Ihre im April veröffentlichte Stand-alone-Single „Good Luck, Babe“, ein Synthie-Pop-Schmeichler, wurde zurecht von der Musikkritik gefeiert und sollte als Fixstarter auf jede 2024-Playlist. Ihr Album „The Rise and Fall of a Midwest Princess“ erwies sich als Sleeper-Hit und kletterte erst diesen August an die Spitzen der Charts. Darauf finden sich das auf TikTok virale „Femininomenon“ ebenso wie der Party-Hit „Hot to Go“, in Songs wie „Red Wine Supernova“ und „Casual“ liefert sie hotte lesbische Lyrics ab: „Knee-deep in the passenger seat and you’re eating me out. Is it casual now?“
Auf Social Media verfangen indes nicht nur ihre Lyrics, auch die Kontroversen um den Star reißen nicht ab. Als sie einen Fotografen auf dem roten Teppich in die Schranken weist, wird Roan – wie so viele weibliche Popstars vor ihr – in die Schublade „schwierig“ gesteckt. Und auch ihre politische Haltung sorgt wiederholt für Diskussionen. Eine Einladung, im Weißen Haus zu performen, lehnt sie ab – aus Protest gegen die Biden-Administration und deren Unterstützung Israels. „We want liberty, justice, and freedom for all. When you do that, that’s when I’ll come“, so ihre Botschaft.

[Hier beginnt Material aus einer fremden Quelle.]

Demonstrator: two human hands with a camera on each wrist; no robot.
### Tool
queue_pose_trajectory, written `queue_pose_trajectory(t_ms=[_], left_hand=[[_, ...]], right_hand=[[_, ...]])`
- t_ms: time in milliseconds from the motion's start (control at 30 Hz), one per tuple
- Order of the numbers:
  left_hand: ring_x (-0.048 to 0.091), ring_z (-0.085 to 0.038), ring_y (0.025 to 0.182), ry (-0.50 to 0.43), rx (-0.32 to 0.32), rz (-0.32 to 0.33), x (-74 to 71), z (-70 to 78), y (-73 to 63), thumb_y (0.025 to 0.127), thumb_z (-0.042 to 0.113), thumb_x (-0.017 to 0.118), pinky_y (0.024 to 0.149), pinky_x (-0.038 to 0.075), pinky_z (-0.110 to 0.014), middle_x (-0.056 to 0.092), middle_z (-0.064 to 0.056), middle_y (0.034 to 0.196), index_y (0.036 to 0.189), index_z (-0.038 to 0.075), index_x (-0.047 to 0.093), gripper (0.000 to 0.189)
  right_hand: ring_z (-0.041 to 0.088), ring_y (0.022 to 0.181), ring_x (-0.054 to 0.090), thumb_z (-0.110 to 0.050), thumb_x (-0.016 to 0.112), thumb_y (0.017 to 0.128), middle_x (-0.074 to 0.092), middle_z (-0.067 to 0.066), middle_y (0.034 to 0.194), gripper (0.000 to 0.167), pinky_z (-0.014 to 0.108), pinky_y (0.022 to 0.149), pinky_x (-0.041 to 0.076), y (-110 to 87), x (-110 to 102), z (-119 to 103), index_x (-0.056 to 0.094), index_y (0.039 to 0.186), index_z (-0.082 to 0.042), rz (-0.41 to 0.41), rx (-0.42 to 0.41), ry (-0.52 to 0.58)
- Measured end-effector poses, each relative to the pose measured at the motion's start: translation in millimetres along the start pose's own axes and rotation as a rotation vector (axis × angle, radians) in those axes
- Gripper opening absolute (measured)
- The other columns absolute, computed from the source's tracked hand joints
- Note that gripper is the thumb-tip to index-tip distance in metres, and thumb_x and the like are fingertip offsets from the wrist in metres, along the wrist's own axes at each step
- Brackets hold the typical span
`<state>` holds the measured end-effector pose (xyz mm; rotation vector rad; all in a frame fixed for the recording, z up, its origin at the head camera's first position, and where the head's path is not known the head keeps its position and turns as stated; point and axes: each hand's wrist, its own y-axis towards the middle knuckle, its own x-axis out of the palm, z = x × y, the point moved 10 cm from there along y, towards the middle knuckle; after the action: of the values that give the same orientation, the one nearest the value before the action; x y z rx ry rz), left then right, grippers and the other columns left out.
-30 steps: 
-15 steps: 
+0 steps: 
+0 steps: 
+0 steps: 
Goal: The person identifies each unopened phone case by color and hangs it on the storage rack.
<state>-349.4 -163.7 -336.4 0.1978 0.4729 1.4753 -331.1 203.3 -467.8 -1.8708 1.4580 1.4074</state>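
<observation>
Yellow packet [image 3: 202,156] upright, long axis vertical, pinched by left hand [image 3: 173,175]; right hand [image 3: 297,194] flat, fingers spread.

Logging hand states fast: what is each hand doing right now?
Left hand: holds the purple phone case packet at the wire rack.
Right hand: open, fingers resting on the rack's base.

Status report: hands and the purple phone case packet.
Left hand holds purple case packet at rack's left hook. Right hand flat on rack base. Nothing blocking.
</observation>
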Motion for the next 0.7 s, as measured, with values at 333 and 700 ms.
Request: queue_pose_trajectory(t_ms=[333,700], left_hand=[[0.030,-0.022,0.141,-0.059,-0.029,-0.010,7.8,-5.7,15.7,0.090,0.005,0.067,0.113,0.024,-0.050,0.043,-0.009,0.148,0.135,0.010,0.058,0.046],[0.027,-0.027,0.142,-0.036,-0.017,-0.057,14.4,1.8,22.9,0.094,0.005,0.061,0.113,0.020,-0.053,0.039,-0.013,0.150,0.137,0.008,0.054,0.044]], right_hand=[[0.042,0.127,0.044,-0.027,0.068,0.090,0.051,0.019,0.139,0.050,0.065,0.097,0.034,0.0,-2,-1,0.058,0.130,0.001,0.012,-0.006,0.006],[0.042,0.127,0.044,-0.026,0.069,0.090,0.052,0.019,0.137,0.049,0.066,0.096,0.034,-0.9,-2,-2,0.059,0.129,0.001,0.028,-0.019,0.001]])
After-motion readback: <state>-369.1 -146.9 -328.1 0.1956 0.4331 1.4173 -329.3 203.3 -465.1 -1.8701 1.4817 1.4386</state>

Bei den Grammys 2025 im Februar könnte nun der nächste Karrieresprung für Chappell Roan bevorstehen. Die Künstlerin ist in mehreren Kategorien nominiert, darunter für das beste Album – und kämpft dort mit Gigantinnen wie Beyoncé, Billie Eilish und Charlie XCX um die Trophäe. Gerade Amerikaner*innen werden im kommenden Jahr eine fette Portion queer joy mehr als nötig haben. „Won’t make my mama proud, it’s gonna cause a scene. She sees her baby girl, I know she’s gonna scream“, singt Chappell Roan in „Pink Pony Club“.